Please attach example messages so that administrators can verify.
 

DMARC Frequently Asked Questions

Question: I received an email from Office 365 stating that an email I sent couldn’t be delivered because the recipient's organization could not confirm that it was "sent from a trusted location." What does this mean?

Answer: You received this email because the recipient’s organization uses a particular email service that does not correctly classify email from U of I.

Despite this message, your email should still have been delivered to the recipient, according to Microsoft Documentation. However, it may have been classified as spam. (You may wish to notify the recipient that the email may be in their spam folder.)

Example: Email from Office 365 is shown in the accompanying image, and references an“SPF (Sender Policy Framework) validation error and an Email Admins Status code: 550 5.7.23  

Additional Technical Details

Many organizations are using Microsoft’s email service "Exchange Online" as part of their Office 365 implementation. A lot of Exchange Online implementations co-exist with other email services in what is known as a "Hybrid Environment" -- there is more than one email service in production at the organization. As part of Microsoft’s Exchange Online Protection (EOP) service in a hybrid environment, Exchange Online rewrites email headers as it sends email through its various environments.

Because of this, emails may be improperly evaluated according to DMARC, i.e. emails which are legitimately sent from U of I accounts appear to have come from non-U of I accounts.

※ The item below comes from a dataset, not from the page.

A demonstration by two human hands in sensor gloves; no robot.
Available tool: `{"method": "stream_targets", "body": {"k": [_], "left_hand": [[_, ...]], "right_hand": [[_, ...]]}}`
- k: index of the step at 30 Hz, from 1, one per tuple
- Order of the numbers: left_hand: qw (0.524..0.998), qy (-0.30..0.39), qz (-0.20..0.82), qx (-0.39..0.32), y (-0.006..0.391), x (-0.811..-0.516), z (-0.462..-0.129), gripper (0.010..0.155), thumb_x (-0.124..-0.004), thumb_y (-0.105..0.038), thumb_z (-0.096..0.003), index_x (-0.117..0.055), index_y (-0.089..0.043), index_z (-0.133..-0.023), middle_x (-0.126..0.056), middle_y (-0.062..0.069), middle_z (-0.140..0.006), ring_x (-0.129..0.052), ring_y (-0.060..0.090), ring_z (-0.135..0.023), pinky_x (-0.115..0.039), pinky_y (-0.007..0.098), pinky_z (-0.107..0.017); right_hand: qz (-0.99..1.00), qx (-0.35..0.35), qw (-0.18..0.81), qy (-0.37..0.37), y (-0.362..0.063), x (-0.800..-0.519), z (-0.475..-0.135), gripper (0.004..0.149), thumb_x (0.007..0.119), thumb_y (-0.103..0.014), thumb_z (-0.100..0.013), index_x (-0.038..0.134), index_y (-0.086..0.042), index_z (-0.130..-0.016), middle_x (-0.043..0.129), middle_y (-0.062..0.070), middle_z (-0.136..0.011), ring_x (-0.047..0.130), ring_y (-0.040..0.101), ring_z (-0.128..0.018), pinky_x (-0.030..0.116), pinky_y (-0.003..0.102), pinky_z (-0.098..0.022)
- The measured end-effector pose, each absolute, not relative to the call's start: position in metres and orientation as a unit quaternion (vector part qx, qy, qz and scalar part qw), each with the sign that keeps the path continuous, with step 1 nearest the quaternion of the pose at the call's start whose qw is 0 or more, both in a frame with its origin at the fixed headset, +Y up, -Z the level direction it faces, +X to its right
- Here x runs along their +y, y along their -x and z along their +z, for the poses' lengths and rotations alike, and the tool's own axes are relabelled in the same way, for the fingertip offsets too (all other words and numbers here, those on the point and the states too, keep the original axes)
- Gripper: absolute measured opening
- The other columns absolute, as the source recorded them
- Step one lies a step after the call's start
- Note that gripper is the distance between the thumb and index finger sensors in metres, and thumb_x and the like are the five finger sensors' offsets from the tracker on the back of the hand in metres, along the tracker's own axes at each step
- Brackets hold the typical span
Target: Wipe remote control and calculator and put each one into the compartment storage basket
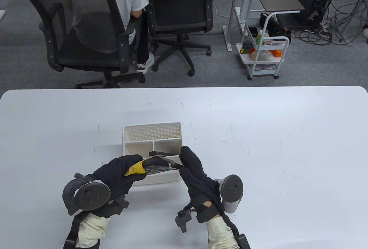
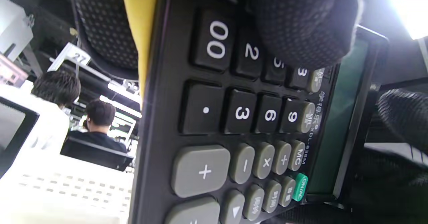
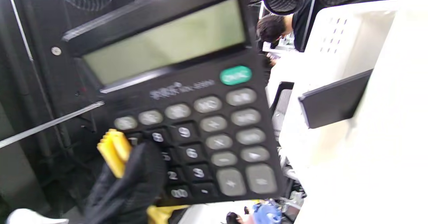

In effect, by rewriting the headers Microsoft Exchange causes the origin and trusted status of the email to be uncertain.

Microsoft Exchange Online disregards the rejection policy of the sending organization and instead treats the email as spam. According to Microsoft documentation, Exchange Online System Administrators (and recipients) do have some abilities, such as filtering emails, to improve deliverability, but by default the email is delivered as spam.

Note: The automated message sent by Office 365 suggests one particular technical solution to the issue: having the sender’s organization accommodate Office 365 by making a modification to the sender’s SPF (Sender Policy Framework). U of I Email administrators have no plans to implement this SPF modification, suggested by Microsoft, because it means extending trusted status to unverified services.

Links to Microsoft documentation on Office 365 and DMARC

Question: I want to use my personal email account (ex, gmail, yahoo, hotmail, etc.) to conduct my U of I business. Can I just forward my U of I email to my personal account and configure my personal account to send as my illinois.edu address? Will DMARC allow mail to be delivered that I send in this way?

Answer:  No, DMARC will reject any mail that you send in that way. Using a non-U of I account to send email from a illinois.edu address is spoofing. The purpose of DMARC is to detect and prevent illegitimate spoofing. So, whereas non-university business email can be forwarded to another account , you cannot send as illinois.edu from that other account.